Pettitte allowed just five hits and one walk against the Twins. He surrendered two runs and struck out four. Since I missed the game entirely, the only thing I have to go off of is Andy’s PitchFX data. Let’s have a look.
Andy threw just 88 pitches, 58 of them for strikes (65.91%). He used mostly fastballs, splitting the pitches between his four seamer (37), cutter (27), and two seamer (15), while sprinkling in a curveball here and there (8). He was most accurate with the cutter, throwing it for a strike 70.37% of the time.
In terms of swinging and missing, Pettitte got seven whiffs. One was on a straight fastball and the other six were on his cutter, which is a great sign.
Here’s the strikezone plot, with pitch type labeled:
We can see the usual strategy with his cutters (the black squares): hit the inside corner against right handed batters. The two seamer was a little more spread out, but stayed towards the inside corner against lefties.
Normally, I’d be worried about the lack of curveballs, but Andy’s location on his fastballs and their variants seemed to be fine, as was the movement. From the looks of the curveballs, it seems as though Andy was trying to back leg and back door the pitch to right handed batters.

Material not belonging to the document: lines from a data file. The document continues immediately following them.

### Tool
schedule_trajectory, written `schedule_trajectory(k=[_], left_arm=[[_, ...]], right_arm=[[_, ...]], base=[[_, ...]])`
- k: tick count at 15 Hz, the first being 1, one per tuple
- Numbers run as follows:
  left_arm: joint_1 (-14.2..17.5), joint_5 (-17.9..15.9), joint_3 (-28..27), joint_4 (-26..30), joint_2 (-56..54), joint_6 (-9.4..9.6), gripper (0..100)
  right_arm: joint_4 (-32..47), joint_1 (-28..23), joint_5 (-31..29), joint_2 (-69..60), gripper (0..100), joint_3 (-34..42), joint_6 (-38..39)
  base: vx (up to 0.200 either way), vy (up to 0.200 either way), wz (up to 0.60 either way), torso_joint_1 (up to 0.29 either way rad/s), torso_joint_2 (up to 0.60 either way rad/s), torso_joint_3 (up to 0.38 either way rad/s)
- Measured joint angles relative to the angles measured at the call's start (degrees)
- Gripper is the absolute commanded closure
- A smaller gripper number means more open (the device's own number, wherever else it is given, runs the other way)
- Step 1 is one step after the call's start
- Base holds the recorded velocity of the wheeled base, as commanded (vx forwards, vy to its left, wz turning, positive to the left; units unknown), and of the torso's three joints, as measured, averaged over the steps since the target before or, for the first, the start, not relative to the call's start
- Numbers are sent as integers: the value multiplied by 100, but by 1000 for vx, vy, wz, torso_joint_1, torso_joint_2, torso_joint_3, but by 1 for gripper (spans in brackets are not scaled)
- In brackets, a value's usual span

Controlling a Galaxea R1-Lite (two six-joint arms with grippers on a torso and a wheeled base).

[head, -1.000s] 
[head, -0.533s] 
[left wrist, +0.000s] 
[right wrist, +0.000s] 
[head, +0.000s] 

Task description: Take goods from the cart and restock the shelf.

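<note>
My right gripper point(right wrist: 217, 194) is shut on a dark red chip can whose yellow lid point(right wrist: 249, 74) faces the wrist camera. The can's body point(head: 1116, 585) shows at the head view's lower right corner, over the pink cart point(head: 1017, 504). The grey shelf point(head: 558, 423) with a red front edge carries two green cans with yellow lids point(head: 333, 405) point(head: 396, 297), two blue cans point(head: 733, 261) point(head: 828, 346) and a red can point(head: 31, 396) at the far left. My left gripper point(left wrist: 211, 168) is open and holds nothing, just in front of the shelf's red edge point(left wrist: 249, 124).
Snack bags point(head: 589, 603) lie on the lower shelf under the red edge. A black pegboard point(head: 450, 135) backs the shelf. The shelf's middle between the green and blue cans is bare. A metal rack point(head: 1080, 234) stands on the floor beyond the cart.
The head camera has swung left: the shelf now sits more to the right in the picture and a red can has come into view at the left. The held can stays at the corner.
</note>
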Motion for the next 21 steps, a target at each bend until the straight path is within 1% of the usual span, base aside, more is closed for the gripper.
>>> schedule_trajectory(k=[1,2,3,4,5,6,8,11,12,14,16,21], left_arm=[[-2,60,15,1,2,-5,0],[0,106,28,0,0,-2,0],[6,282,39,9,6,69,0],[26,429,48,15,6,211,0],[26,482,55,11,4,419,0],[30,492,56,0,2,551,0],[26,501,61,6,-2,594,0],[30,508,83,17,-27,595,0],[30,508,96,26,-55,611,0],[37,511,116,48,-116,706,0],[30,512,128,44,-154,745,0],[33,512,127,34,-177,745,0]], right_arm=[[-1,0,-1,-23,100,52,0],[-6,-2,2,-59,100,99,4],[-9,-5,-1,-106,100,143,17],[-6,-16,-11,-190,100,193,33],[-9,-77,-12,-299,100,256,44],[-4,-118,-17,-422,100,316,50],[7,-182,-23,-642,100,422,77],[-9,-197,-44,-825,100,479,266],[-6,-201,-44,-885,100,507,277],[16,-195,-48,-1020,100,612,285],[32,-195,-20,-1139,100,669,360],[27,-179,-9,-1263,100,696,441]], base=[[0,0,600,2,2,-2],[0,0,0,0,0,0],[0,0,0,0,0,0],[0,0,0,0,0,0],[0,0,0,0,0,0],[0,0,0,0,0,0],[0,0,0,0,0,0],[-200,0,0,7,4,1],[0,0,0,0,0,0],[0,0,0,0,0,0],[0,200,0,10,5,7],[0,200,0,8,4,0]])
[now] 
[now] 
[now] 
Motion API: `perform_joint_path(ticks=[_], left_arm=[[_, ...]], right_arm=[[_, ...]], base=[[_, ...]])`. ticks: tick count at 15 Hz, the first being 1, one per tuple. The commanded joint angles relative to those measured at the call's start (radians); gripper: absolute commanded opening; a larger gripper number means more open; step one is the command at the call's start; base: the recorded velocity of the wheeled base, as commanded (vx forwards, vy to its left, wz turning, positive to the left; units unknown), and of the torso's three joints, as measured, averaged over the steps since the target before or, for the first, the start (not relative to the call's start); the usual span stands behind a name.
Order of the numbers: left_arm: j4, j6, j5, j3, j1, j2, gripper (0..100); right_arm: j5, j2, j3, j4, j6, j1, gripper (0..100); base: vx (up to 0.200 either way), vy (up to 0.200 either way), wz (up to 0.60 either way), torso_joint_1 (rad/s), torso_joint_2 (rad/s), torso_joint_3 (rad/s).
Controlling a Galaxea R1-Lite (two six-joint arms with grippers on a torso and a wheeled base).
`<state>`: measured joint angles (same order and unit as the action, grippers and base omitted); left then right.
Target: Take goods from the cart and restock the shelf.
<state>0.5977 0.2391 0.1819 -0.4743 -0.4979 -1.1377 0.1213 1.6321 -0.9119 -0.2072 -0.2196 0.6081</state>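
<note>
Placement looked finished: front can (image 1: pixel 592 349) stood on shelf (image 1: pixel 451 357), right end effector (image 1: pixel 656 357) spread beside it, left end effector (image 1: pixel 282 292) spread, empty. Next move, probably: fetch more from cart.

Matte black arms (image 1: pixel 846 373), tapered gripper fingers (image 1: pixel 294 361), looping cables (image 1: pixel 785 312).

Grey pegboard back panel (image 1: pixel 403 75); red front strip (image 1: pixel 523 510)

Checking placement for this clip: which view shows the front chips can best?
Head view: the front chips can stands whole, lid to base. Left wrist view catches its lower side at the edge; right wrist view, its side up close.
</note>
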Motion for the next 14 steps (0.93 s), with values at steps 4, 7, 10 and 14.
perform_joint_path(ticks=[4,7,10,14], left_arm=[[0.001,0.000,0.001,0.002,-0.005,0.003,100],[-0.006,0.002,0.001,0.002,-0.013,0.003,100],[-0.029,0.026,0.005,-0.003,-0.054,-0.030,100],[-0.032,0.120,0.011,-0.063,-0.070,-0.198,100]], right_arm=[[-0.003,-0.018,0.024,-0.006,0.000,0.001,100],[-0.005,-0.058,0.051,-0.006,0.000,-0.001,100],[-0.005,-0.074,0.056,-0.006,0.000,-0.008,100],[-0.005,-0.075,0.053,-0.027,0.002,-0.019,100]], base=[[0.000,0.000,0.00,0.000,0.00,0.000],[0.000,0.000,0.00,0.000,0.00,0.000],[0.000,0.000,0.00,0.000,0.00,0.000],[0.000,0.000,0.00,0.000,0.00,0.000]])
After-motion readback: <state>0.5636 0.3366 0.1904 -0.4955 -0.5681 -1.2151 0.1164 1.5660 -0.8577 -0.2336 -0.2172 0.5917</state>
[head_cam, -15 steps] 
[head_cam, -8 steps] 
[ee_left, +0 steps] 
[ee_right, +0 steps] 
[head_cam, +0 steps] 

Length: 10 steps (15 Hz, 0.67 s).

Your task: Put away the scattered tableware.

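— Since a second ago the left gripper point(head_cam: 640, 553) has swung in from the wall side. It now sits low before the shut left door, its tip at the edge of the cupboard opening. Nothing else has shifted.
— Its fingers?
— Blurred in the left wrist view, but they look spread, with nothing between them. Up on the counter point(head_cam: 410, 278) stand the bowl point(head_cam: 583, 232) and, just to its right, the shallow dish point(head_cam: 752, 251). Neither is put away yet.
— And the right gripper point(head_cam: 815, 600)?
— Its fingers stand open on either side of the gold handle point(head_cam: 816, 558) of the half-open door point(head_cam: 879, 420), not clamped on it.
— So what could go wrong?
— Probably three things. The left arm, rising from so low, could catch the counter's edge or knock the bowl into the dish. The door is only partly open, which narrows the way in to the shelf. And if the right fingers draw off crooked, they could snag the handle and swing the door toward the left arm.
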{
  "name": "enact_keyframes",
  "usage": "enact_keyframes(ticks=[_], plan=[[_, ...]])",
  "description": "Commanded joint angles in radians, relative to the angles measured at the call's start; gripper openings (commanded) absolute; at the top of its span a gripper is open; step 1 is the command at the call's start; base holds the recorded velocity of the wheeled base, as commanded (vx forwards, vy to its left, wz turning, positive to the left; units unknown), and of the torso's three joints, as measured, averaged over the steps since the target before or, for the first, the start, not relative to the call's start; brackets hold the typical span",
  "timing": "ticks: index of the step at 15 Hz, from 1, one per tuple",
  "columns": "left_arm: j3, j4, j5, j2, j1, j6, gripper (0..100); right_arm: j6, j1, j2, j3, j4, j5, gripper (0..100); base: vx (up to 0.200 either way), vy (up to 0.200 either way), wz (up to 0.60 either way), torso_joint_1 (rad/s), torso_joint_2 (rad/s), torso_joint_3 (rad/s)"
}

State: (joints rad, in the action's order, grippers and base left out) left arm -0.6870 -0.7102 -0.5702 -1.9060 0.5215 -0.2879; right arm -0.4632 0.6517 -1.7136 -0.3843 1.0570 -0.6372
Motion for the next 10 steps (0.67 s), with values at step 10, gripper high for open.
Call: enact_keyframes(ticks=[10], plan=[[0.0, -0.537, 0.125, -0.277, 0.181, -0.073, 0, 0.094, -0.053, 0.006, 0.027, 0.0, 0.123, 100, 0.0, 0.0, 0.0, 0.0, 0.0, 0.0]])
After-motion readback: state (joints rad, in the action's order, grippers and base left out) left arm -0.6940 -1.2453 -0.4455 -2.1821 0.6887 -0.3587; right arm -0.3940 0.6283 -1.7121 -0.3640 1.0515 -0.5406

Pay attention to the black dots here:
Andy was able to get strikeouts in a few different parts of the plate, and that’s really encouraging. The fact that he was able to get those two strikeouts way down in the zone is always a great sign: guys were chasing against his pitches.
This start looks great by the pitch data and I’m sure it looked just as great live and in color. I’m annoyed that I didn’t see it, but I’ll sacrifice that for a win. Pettitte should be able to build on this moving forward and I think it’s safe to say we don’t need to be worried about him as the playoffs (hopefully) progress.